Exercise requirements ->
From the first line to the last, print the records exactly.

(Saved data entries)

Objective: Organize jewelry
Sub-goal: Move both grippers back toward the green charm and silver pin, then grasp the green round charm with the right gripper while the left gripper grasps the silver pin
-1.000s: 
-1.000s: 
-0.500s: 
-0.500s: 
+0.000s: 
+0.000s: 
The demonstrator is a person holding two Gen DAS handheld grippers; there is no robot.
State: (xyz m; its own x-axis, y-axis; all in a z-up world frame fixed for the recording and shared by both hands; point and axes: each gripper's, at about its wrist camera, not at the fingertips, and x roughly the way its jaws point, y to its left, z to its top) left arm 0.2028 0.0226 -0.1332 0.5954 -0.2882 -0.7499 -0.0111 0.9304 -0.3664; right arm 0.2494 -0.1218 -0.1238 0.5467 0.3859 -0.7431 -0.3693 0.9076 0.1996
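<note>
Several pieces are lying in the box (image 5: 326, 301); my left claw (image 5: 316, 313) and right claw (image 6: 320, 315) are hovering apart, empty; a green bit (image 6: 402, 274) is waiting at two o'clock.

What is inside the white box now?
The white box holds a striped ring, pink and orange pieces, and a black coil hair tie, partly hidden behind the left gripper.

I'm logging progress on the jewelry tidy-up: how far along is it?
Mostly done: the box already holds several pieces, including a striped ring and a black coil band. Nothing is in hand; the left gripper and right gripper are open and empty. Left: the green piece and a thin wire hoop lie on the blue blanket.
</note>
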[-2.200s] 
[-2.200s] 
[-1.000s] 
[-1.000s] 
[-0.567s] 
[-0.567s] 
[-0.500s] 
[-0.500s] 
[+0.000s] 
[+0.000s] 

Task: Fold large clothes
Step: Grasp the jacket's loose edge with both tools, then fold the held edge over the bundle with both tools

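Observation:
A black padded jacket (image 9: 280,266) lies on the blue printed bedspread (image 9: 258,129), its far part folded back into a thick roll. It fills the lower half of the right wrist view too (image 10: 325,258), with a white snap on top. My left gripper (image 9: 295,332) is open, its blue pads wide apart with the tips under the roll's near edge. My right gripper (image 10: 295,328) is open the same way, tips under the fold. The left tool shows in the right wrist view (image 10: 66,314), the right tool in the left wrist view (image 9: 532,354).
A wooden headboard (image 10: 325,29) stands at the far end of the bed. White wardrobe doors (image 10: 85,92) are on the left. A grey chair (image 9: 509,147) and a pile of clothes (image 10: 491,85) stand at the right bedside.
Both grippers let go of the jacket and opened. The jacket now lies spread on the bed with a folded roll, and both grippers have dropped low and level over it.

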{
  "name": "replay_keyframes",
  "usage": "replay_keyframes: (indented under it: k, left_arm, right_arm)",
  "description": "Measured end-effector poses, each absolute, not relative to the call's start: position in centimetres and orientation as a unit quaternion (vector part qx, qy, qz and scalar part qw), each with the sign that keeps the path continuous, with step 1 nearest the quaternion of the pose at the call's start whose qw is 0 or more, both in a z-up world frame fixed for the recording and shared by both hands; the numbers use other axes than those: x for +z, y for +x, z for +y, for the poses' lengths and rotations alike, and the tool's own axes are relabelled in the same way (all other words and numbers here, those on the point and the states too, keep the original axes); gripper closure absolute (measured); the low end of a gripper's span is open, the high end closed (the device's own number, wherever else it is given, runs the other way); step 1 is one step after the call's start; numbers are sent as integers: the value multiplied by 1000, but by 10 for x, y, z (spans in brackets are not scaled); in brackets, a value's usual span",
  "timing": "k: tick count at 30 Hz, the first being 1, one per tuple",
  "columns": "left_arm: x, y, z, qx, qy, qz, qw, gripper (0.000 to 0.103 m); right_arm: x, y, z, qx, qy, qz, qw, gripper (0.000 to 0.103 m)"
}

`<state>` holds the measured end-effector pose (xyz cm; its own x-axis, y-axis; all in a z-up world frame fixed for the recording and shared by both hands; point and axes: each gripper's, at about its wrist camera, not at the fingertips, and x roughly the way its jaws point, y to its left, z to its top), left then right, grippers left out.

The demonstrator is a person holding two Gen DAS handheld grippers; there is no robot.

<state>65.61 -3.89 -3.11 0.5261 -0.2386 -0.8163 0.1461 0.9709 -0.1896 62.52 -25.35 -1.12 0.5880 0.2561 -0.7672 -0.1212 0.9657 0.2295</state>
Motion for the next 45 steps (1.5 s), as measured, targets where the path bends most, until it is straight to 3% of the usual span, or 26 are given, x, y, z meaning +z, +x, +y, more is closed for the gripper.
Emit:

Answer section ->
Objective: Organize jewelry
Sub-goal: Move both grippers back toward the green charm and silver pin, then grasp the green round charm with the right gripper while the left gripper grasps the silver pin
-1.000s: 
-1.000s: 
-0.500s: 
-0.500s: 
+0.000s: 
+0.000s: 
The demonstrator is a person holding two Gen DAS handheld grippers; there is no robot.
State: (xyz m; its own x-axis, y-axis; all in a z-up world frame fixed for the recording and shared by both hands; point and axes: each gripper's, at about its wrist camera, not at the fingertips, and x roughly the way its jaws point, y to its left, z to its top) left arm 0.2028 0.0226 -0.1332 0.5954 -0.2882 -0.7499 -0.0111 0.9304 -0.3664; right arm 0.2494 -0.1218 -0.1238 0.5467 0.3859 -0.7431 -0.3693 0.9076 0.1996
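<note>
Several pieces are lying in the box (image 5: 326, 301); my left claw (image 5: 316, 313) and right claw (image 6: 320, 315) are hovering apart, empty; a green bit (image 6: 402, 274) is waiting at two o'clock.

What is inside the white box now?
The white box holds a striped ring, pink and orange pieces, and a black coil hair tie, partly hidden behind the left gripper.

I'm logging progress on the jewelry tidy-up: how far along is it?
Mostly done: the box already holds several pieces, including a striped ring and a black coil band. Nothing is in hand; the left gripper and right gripper are open and empty. Left: the green piece and a thin wire hoop lie on the blue blanket.
</note>
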[-2.200s] 
[-2.200s] 
[-1.000s] 
[-1.000s] 
[-0.567s] 
[-0.567s] 
[-0.500s] 
[-0.500s] 
[+0.000s] 
[+0.000s] 

Task: Fold large clothes
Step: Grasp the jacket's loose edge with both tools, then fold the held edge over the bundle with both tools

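Observation:
A black padded jacket (image 9: 280,266) lies on the blue printed bedspread (image 9: 258,129), its far part folded back into a thick roll. It fills the lower half of the right wrist view too (image 10: 325,258), with a white snap on top. My left gripper (image 9: 295,332) is open, its blue pads wide apart with the tips under the roll's near edge. My right gripper (image 10: 295,328) is open the same way, tips under the fold. The left tool shows in the right wrist view (image 10: 66,314), the right tool in the left wrist view (image 9: 532,354).
A wooden headboard (image 10: 325,29) stands at the far end of the bed. White wardrobe doors (image 10: 85,92) are on the left. A grey chair (image 9: 509,147) and a pile of clothes (image 10: 491,85) stand at the right bedside.
Both grippers let go of the jacket and opened. The jacket now lies spread on the bed with a folded roll, and both grippers have dropped low and level over it.
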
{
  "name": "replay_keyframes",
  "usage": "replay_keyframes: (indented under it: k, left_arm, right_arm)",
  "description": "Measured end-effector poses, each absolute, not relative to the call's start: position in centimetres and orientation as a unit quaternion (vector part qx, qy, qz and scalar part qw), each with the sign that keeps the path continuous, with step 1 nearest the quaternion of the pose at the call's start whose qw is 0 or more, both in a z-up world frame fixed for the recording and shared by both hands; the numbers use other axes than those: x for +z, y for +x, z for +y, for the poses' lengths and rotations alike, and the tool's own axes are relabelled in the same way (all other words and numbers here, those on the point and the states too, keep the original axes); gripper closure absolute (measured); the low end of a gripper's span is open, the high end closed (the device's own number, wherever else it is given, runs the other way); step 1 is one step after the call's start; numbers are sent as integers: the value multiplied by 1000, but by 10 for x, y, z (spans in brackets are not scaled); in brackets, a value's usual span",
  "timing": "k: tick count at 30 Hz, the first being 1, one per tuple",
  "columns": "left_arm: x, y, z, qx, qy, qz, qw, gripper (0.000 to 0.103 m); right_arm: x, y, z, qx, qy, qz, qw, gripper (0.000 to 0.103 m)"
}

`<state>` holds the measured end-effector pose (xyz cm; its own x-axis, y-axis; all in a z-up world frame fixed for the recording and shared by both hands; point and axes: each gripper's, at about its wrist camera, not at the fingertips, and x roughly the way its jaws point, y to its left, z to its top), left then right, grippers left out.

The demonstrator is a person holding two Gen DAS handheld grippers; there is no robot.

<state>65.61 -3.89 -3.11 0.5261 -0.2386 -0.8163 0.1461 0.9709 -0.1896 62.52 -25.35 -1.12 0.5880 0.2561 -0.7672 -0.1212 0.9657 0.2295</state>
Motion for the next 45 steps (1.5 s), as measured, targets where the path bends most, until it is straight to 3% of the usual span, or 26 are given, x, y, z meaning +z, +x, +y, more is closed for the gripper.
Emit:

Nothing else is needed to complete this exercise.